Extracted records:
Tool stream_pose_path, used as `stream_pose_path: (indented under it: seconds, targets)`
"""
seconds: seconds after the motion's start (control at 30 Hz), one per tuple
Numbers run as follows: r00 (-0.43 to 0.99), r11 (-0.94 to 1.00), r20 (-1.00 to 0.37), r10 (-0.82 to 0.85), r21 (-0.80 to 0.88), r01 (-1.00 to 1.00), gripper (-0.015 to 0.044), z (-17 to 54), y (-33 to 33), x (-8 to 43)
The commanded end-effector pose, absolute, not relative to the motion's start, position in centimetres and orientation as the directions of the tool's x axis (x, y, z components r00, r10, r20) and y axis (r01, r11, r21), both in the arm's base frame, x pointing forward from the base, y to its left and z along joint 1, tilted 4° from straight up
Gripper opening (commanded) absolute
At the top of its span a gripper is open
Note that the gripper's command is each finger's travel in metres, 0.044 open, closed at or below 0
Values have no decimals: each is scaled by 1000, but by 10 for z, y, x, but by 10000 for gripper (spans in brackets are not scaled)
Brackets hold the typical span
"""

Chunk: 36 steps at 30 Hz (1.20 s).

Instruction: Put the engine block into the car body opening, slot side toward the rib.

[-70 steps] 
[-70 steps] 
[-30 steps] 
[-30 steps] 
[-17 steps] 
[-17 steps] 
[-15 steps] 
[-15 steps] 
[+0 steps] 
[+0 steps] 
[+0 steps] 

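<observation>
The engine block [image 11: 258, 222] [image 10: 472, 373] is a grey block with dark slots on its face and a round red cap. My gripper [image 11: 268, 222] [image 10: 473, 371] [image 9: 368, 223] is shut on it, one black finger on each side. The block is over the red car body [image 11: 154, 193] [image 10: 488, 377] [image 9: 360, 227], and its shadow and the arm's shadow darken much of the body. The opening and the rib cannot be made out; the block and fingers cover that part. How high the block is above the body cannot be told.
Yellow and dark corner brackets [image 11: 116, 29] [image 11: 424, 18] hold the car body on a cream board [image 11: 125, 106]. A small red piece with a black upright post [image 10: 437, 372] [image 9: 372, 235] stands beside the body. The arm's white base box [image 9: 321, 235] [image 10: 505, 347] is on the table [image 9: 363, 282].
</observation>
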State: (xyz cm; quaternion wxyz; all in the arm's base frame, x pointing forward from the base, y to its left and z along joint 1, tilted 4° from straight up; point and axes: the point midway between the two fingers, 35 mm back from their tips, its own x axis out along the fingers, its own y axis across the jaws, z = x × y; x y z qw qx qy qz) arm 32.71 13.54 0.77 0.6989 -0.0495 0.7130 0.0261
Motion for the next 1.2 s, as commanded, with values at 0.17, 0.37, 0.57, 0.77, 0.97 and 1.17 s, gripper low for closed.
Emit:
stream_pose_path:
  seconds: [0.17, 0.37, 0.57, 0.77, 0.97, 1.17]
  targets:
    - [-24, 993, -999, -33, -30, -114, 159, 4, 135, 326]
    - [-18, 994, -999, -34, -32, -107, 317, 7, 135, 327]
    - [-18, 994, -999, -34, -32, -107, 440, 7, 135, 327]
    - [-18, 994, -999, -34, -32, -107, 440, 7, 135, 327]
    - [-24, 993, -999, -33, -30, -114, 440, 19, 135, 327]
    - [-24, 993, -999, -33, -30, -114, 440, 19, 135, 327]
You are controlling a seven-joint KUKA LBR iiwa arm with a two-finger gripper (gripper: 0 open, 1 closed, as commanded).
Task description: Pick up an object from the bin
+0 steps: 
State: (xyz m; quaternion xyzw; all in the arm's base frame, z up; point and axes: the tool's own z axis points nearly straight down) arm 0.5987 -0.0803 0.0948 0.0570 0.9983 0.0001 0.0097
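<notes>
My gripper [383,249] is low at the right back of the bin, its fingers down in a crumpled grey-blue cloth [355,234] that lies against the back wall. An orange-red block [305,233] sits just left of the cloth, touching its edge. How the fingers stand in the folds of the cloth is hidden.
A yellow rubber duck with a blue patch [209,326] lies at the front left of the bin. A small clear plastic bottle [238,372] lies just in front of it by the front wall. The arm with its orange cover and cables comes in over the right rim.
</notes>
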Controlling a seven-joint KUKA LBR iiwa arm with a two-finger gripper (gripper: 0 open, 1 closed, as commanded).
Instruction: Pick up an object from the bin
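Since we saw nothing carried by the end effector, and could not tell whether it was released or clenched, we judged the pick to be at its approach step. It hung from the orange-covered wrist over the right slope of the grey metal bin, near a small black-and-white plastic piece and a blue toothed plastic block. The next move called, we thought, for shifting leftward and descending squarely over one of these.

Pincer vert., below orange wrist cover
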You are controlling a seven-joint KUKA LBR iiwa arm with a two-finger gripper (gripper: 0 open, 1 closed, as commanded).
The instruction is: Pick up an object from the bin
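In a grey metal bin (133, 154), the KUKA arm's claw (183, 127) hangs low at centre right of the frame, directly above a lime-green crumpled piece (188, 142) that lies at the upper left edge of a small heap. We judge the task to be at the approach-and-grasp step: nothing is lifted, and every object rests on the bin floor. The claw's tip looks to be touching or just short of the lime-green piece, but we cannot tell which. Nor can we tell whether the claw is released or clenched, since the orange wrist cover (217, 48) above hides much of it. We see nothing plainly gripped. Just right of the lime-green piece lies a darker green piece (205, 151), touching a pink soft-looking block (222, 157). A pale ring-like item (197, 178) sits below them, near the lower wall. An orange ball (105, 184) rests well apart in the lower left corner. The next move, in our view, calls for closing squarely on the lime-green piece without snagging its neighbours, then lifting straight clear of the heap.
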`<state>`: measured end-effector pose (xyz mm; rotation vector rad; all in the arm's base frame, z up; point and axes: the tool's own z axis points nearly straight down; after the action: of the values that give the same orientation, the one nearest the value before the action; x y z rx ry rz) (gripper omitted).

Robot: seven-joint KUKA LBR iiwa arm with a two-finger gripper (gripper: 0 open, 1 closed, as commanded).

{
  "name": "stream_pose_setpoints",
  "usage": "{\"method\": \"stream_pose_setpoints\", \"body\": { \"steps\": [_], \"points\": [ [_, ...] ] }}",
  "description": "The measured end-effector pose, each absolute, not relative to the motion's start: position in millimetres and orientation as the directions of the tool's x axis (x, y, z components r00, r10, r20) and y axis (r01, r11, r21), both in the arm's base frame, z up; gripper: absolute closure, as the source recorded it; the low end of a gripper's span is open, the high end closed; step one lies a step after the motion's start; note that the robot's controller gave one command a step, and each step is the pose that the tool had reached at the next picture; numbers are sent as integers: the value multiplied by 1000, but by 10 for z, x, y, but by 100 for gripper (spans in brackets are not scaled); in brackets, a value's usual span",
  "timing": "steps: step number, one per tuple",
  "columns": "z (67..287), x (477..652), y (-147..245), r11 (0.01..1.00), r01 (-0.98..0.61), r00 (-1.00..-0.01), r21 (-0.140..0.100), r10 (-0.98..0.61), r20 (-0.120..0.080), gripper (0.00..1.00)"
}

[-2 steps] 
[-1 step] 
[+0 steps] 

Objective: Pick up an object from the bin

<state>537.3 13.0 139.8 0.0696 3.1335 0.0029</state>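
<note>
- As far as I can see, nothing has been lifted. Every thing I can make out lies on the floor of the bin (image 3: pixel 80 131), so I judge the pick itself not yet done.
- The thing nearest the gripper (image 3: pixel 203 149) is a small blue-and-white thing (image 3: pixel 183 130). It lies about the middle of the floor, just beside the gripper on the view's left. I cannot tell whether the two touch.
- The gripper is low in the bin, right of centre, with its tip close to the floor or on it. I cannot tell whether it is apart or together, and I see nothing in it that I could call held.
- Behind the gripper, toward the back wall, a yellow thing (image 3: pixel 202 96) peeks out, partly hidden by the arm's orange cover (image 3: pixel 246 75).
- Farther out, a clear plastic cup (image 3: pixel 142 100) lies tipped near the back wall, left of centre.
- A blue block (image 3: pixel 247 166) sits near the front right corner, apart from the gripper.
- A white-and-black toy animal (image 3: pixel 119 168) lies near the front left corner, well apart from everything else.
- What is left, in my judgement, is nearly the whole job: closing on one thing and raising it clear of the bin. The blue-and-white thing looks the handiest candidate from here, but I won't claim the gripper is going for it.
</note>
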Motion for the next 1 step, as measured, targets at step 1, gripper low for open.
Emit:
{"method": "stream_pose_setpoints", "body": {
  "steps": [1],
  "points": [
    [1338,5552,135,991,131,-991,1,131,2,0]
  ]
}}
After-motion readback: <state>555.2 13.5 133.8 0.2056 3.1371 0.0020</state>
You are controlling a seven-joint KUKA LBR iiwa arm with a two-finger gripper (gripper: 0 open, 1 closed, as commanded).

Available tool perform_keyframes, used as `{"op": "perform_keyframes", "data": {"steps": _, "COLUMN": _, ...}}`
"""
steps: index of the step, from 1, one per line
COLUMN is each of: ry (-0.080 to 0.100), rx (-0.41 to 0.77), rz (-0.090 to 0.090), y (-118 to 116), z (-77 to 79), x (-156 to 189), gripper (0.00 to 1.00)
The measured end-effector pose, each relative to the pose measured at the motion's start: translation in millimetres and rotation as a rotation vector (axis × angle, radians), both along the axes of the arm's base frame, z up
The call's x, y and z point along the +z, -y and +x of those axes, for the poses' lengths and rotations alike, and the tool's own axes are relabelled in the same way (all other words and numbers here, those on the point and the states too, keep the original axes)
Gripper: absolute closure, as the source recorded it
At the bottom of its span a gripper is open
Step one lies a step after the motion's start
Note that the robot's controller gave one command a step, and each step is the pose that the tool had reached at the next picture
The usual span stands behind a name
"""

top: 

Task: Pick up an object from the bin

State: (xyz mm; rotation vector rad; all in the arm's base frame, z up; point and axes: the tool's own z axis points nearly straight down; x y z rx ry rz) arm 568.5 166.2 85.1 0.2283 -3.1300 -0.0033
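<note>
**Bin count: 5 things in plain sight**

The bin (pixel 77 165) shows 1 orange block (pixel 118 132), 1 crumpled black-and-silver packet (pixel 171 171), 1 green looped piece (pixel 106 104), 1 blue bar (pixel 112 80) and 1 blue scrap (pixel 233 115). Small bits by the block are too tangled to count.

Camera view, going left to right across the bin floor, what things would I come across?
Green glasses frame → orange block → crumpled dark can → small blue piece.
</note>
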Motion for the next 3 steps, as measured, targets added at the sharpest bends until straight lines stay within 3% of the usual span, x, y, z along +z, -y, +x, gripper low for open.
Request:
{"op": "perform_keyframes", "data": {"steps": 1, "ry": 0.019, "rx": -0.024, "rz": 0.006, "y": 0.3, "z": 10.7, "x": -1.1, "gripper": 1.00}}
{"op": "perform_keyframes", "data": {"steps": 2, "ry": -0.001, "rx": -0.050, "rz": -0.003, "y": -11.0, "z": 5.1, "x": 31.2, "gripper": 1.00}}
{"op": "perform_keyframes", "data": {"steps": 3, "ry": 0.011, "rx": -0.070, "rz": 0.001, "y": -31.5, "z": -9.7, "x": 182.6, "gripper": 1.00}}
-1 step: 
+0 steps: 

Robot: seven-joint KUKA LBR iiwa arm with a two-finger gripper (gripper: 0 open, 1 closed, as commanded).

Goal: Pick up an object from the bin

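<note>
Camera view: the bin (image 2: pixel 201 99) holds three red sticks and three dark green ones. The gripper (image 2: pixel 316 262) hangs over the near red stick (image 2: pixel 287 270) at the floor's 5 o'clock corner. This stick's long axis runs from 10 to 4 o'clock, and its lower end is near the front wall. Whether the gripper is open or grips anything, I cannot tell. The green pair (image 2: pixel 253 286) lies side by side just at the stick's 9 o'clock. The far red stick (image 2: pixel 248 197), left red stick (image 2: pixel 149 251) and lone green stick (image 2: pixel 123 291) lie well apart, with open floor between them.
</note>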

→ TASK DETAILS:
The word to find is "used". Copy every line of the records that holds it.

→ WRITTEN ANSWER:
Tool stream_pose_path, used as `stream_pose_path: (indented under it: seconds, targets)`
Available tool perform_keyframes, used as `{"op": "perform_keyframes", "data": {"steps": _, "COLUMN": _, ...}}`

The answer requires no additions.